5 换肾(1 / 1)
小文做好瘘管之后出院了,两个月的日子一天天过去,慈州医院的天天迎来新的病人,医务和非医务的工作人员渐渐淡忘着小文在世界上的存在。但王者香没有。她跟小文家还有联系,她知道,现在小文收到的捐款已经够做一个肾移植手术。但是,如果时间拖得再久一些,透析耗掉的钱再多一些,后续捐款却跟不上的话,就不一定了。

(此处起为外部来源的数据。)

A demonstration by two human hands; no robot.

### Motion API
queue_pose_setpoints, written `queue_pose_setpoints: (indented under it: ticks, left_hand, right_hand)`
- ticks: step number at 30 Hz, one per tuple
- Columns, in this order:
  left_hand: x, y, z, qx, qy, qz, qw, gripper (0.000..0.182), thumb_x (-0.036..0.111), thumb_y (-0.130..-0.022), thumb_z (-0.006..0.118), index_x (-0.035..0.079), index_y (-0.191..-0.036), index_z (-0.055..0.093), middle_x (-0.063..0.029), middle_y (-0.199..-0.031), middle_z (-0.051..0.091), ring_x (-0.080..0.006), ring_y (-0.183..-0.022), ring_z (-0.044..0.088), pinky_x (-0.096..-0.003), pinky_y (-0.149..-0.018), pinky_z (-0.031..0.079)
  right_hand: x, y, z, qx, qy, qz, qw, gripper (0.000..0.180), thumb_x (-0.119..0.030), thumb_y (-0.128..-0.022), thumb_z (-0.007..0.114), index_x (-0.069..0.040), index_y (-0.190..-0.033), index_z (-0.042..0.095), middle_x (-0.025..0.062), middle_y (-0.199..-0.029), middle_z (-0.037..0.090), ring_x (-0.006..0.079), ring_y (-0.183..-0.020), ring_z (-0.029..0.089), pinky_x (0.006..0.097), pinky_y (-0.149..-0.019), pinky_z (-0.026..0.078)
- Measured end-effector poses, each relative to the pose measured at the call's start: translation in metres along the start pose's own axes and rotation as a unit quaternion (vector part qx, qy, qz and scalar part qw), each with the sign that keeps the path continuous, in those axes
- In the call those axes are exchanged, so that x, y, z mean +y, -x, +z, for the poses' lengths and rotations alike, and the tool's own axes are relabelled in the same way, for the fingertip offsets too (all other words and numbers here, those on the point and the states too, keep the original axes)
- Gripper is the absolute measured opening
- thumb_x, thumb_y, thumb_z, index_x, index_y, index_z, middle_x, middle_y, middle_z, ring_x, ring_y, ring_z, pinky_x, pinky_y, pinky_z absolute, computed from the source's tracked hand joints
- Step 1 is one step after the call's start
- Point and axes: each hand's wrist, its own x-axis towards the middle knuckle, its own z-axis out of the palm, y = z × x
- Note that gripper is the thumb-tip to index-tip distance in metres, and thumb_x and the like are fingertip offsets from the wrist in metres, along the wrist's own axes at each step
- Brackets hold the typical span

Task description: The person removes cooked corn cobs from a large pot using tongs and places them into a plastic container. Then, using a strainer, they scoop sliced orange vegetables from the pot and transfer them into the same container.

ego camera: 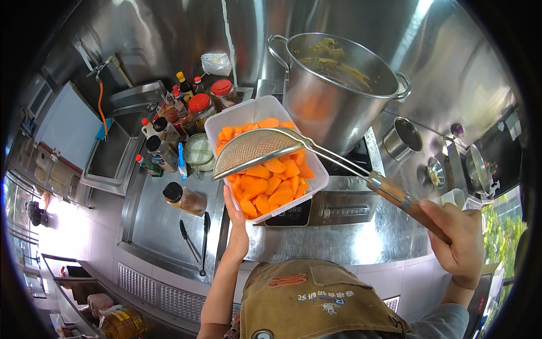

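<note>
My left hand (pixel 237 229) holds a clear plastic container (pixel 313 182) by its near left side. Cut carrot pieces (pixel 264 186) fill much of it. In my right hand (pixel 457 237) is the wooden handle of a mesh skimmer (pixel 258 148). The mesh bowl of this skimmer is turned with its rim slanting down, over the carrots and across the container's left edge. Behind the container, to the right, stands a large steel stockpot (pixel 334 101) with liquid and pale brown-green solids inside. Its wall reflects the orange of the carrots.
An induction cooker (pixel 343 207) sits under the stockpot. Seasoning bottles and red-lidded jars (pixel 200 106) crowd the left, near a sink (pixel 112 156). Black-tipped tongs (pixel 203 245) and a spice jar (pixel 186 199) lie on the steel counter. A small steel pot (pixel 402 137) stands right.
</note>
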Motion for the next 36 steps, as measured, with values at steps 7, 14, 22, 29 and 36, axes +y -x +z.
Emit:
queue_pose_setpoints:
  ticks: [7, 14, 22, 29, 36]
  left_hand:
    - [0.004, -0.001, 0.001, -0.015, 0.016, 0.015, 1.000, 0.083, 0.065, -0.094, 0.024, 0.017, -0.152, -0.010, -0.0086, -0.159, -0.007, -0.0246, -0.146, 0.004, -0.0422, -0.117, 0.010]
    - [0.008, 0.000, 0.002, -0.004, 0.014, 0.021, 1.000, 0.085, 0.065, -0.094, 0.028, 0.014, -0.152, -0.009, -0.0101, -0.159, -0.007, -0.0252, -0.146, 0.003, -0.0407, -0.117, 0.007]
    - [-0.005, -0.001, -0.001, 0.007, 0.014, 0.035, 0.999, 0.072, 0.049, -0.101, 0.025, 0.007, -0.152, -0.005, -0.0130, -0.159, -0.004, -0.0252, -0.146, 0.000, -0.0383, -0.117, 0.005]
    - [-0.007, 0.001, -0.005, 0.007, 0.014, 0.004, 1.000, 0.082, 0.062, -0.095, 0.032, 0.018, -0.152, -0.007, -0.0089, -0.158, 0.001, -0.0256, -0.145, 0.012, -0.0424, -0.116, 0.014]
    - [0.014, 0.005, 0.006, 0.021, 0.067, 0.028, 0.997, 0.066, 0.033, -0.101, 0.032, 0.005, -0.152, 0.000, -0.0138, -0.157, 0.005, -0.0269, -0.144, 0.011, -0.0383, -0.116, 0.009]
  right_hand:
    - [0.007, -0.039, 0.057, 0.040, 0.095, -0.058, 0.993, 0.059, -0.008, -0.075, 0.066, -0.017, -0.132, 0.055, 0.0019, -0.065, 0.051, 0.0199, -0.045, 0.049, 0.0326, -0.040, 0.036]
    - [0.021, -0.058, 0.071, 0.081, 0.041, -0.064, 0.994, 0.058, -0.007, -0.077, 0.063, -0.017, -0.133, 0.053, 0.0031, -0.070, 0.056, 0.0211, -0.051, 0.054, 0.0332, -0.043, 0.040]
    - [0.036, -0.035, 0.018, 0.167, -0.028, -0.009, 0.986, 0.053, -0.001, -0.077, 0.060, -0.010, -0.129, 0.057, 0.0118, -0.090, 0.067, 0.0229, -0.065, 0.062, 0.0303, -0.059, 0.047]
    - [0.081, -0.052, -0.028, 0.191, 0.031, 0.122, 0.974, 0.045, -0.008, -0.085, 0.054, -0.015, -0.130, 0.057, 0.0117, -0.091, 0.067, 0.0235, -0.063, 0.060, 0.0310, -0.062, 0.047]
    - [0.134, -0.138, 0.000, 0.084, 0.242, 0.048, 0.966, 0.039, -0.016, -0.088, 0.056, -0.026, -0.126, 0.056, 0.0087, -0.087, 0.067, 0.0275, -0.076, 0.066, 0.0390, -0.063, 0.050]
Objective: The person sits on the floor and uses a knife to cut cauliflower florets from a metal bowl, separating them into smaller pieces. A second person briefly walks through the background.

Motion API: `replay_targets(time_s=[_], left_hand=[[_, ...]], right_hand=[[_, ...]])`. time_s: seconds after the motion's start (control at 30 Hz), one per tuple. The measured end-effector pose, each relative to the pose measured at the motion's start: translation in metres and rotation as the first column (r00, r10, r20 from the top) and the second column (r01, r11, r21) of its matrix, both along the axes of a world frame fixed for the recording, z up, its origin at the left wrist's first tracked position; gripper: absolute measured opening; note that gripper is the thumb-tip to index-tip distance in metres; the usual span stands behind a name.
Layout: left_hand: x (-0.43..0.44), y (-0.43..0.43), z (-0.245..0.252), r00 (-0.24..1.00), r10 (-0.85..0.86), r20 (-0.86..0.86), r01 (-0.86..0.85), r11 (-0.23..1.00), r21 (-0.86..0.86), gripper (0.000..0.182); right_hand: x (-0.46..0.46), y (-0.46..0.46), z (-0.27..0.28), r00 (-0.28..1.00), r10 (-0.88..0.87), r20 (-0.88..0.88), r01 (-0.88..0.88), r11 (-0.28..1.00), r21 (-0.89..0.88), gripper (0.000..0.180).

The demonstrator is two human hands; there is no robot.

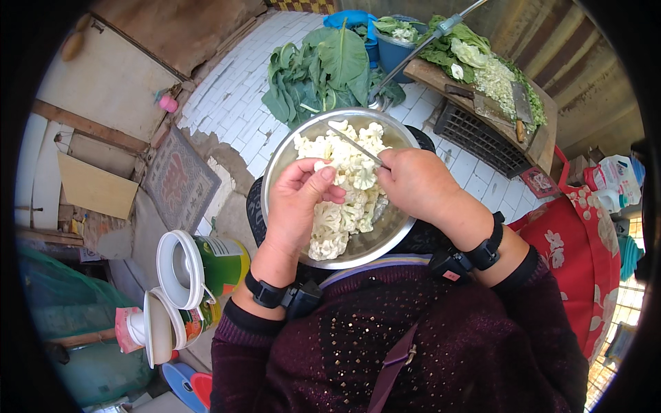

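A round stainless steel bowl (397, 229) rests on my lap, holding a heap of cauliflower florets (335, 227). Over its left side, my left hand (304, 193) pinches a small cauliflower piece (321, 165) between thumb and fingers. My right hand (413, 178) is closed around a knife whose narrow blade (356, 145) slants up and left above the florets. The knife's handle is hidden inside my fist. Both wrists carry black strapped devices.
Large green leaves (330, 72) lie on the white tiled floor beyond the bowl. At the right, a wooden board (542, 111) on a black crate (475, 134) bears chopped greens and cleavers (521, 103). A blue bucket (395, 51) stands behind; plastic buckets (178, 268) are at left.
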State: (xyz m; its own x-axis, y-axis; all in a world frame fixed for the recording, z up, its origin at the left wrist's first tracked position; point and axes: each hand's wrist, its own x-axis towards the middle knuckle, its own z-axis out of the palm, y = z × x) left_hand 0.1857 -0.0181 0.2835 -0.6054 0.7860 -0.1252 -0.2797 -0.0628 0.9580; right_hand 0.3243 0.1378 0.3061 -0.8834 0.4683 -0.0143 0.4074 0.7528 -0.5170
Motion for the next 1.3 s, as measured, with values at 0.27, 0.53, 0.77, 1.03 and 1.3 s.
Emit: replay_targets(time_s=[0.27, 0.53, 0.77, 1.03, 1.3], left_hand=[[-0.008, -0.002, -0.002, 0.994, -0.070, 0.083, 0.073, 0.996, -0.042, 0.018], [-0.007, -0.004, 0.002, 0.984, -0.124, -0.125, 0.104, 0.983, -0.152, 0.019], [-0.009, -0.007, 0.009, 0.963, -0.174, -0.207, 0.133, 0.971, -0.198, 0.034], [-0.075, -0.042, -0.046, 0.708, 0.259, -0.656, -0.517, 0.824, -0.233, 0.033], [-0.112, -0.059, -0.091, 0.769, 0.132, -0.625, -0.532, 0.673, -0.513, 0.035]], right_hand=[[0.006, 0.007, 0.002, 0.984, -0.097, -0.147, 0.067, 0.978, -0.199, 0.025], [0.007, 0.020, 0.000, 0.994, -0.054, -0.093, 0.035, 0.980, -0.198, 0.030], [0.007, 0.019, -0.001, 1.000, 0.024, -0.018, -0.027, 0.984, -0.178, 0.028], [0.002, 0.035, -0.008, 0.979, -0.138, -0.151, 0.123, 0.987, -0.101, 0.026], [-0.004, 0.058, -0.032, 0.982, -0.191, 0.010, 0.190, 0.980, 0.066, 0.030]])
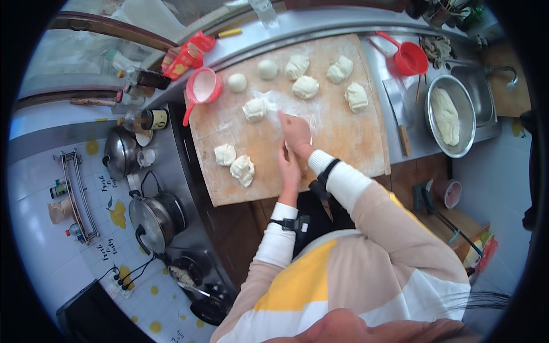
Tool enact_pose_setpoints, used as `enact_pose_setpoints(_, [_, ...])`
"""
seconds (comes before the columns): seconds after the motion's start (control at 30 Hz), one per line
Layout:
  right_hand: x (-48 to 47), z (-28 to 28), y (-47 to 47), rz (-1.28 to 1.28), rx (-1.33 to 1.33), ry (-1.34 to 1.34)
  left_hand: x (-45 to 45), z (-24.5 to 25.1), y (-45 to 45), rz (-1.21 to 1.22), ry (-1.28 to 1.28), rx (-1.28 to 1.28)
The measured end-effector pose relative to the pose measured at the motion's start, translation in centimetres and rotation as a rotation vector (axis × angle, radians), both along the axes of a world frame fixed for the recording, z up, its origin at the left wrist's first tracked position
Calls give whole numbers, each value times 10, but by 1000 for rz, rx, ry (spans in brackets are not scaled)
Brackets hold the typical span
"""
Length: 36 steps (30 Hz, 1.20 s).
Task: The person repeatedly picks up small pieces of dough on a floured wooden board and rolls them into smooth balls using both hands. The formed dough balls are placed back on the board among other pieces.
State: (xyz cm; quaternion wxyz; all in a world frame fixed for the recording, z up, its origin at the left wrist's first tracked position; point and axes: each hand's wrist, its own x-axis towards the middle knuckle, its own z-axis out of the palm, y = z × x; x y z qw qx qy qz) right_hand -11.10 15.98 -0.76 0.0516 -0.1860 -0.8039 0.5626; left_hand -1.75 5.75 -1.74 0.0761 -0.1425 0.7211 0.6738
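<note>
My right hand [297, 133] is curled over the floured wooden board [343, 145], near its middle. My left hand [288, 165] is pressed close against it from the near side, fingers pointing away from me. A pale sliver of dough [311, 140] shows at the edge of my right hand; most of that piece is hidden between both hands. Just beyond lies a rough dough lump [254, 109] beside loose flour [271, 99]. Two more lumps [225, 154] rest at the board's near left. Two smooth dough balls [267, 69] and several rough pieces [305, 87] sit along the far side.
A red plastic scoop of flour [203, 86] stands at the board's far left corner. Right of the board lie a cleaver [399, 115], a red ladle [411, 58] and a steel bowl [471, 124] holding a long dough piece [445, 116]. Lidded pots [151, 225] stand at left.
</note>
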Motion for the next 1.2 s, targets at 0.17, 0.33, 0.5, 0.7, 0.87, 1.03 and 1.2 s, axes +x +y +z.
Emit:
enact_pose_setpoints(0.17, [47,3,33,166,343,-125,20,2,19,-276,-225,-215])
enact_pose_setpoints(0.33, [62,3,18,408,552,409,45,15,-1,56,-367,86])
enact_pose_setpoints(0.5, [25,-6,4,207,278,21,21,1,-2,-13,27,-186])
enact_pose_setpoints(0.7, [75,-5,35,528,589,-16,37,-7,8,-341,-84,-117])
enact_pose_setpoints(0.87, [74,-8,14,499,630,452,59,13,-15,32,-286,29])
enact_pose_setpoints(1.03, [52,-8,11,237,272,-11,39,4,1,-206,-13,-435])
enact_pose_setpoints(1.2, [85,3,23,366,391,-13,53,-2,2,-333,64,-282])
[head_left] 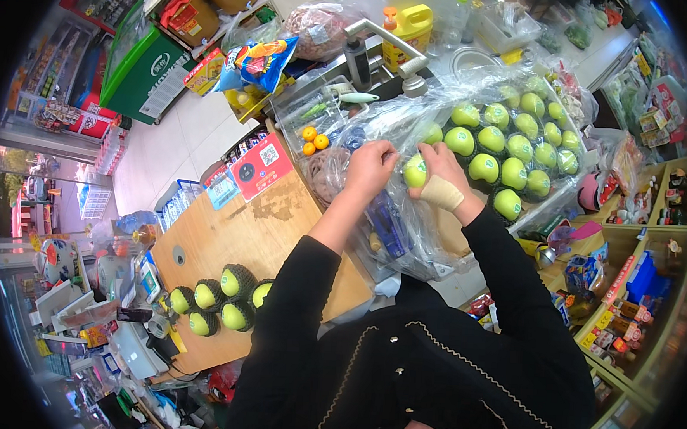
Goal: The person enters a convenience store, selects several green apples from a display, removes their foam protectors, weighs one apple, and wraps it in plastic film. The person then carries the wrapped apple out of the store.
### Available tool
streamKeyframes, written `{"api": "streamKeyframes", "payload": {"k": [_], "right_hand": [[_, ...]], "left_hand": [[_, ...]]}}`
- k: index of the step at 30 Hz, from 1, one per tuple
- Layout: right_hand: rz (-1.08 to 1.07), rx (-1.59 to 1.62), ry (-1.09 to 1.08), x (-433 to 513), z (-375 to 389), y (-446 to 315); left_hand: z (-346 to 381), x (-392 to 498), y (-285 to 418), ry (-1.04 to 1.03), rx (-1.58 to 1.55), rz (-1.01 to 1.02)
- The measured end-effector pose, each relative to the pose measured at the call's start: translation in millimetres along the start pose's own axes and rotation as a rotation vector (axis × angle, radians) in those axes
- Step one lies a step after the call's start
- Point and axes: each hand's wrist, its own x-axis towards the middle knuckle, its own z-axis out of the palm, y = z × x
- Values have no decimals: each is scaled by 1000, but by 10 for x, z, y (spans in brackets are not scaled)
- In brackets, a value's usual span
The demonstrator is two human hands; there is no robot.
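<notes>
My right hand (pixel 441 176), with a beige bandage at the wrist, grips a green apple (pixel 415 170) over clear plastic film. My left hand (pixel 372 165) is just left of that apple, thumb and fingertips pinched together; whether they hold film cannot be told. To the right lies a box of green apples (pixel 492 139), several in dark foam nets, partly under a clear plastic sheet (pixel 401 114). More green apples in dark foam nets (pixel 234 315) sit on the wooden counter (pixel 284 235), beside my left sleeve.
Oranges (pixel 320 141) lie in a clear bin beyond the counter. A red card with a printed code (pixel 262 166) is at its far edge. A metal faucet (pixel 412 72) and a yellow jug (pixel 408 34) stand behind. Wooden shelves with goods (pixel 624 299) are at right.
</notes>
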Motion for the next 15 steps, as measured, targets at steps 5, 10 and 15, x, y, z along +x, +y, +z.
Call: {"api": "streamKeyframes", "payload": {"k": [5, 10, 15], "right_hand": [[-36, 65, -33, 42, 39, 39], [-44, 100, 57, 60, 62, 81], [-23, 131, 57, 64, 65, 99]], "left_hand": [[63, 28, -31, 47, 81, 45], [69, 34, -28, 73, 103, 65], [108, 73, -13, 90, 145, 16]]}}
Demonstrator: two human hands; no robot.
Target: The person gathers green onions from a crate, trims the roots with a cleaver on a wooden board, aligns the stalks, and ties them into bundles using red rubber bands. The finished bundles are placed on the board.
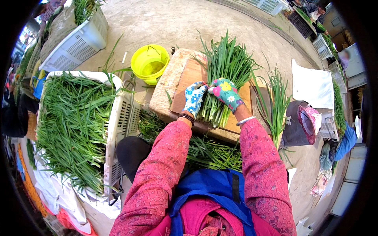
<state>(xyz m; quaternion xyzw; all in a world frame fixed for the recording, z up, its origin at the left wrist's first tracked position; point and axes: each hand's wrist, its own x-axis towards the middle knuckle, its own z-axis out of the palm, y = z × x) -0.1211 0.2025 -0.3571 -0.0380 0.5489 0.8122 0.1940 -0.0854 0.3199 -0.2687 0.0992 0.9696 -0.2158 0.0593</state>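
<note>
A thick bundle of garlic chives lies on a wooden board, with pale stem ends towards me and leaves pointing away. My right hand, in a green flowered glove, wraps over the bundle's stems. At the bundle's left edge is my left hand, in a blue-and-white flowered glove. Its fingertips are drawn together and meet the right hand's; anything pinched there is too small to make out. Under the board is a pale worn block. A smaller bunch of chives lies at the block's right end.
Left of me stands a white plastic crate heaped with loose greens. A yellow bucket is beyond the block's left corner. More greens lie below the block, before my blue apron. A dark bag stands at right.
</note>
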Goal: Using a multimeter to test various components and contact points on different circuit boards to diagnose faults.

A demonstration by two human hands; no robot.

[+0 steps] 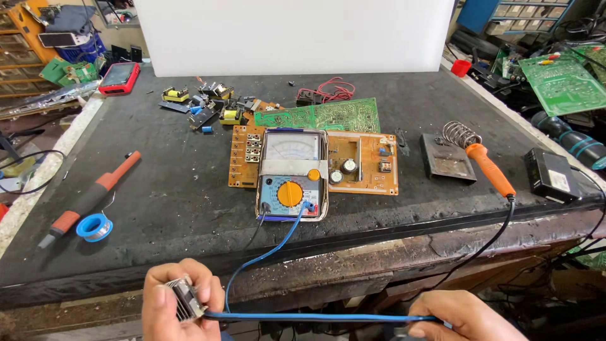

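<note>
Both hands (pixel 183 303) hold a probe lead before a cluttered dark workbench (pixel 177 183).

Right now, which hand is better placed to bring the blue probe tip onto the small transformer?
Probably the right hand: it pinches the blue probe by its rear end and can steer it. The left hand is occupied gripping the small transformer, where the tip already points.

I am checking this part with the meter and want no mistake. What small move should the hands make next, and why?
Probably slide the right hand along the blue lead toward the left hand. The left hand grips a small finned component where the lead ends, while the right pinches it far away, so the tip has little steadying.
</note>
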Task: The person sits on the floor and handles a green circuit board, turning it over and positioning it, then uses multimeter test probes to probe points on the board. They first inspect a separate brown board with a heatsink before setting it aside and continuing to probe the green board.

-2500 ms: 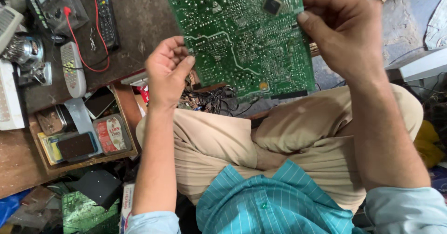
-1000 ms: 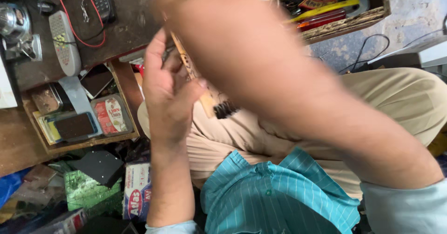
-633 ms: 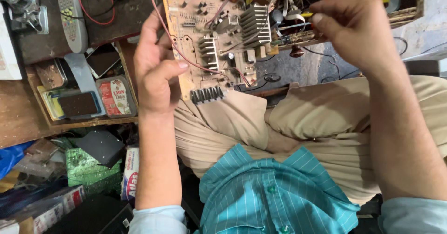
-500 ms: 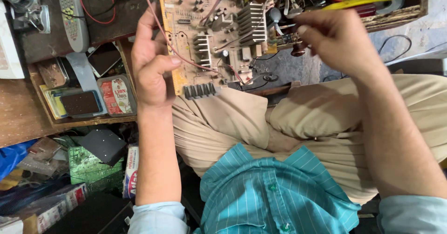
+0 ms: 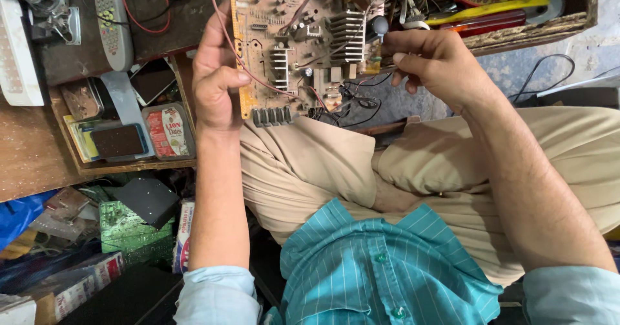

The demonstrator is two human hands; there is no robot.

这一天,慈州医院送来了一个车祸的病人,是在别的医院住了一个月后转来的。她叫陆遥,28岁,躯干的重伤只有一处,就是左肾被穿刺毁坏,已经及时摘除,伤口已经愈合。但是,她的头部受伤最重,大部分脑功能已经丧失,成了植物人,唯一能做的动作就是通过造瘘插管的气管处呼吸。氧气机嗡嗡的鸣叫着,氧气罩罩在陆遥脖颈上插管处,上面淋淋漓漓全是粘液,同时更多的白色粘液还在伴随着陆遥的呼吸从颈上的瘘管里溢出,不断地淌到她的后颈和头发上。护士每两个小时来从陆遥的气管里呼噜呼噜的吸痰一次,陆遥的妈妈呆若木鸡的坐在床边,不断地用毛巾为女儿擦拭着粘液。见女儿出事一个月以来从未醒过,做妈妈的到现在也会意识到这意味着什么了。陆遥的妈妈已经度过了歇斯底里,痛哭流涕的那种悲伤阶段;她现在的悲伤是静默的,就像葬礼散场后的静默。陆遥的情况还没有停止滑坡,过了几天,她大脑最后一点呼吸反射功能也没有了,每一口气都要由呼吸机压入她的胸腔。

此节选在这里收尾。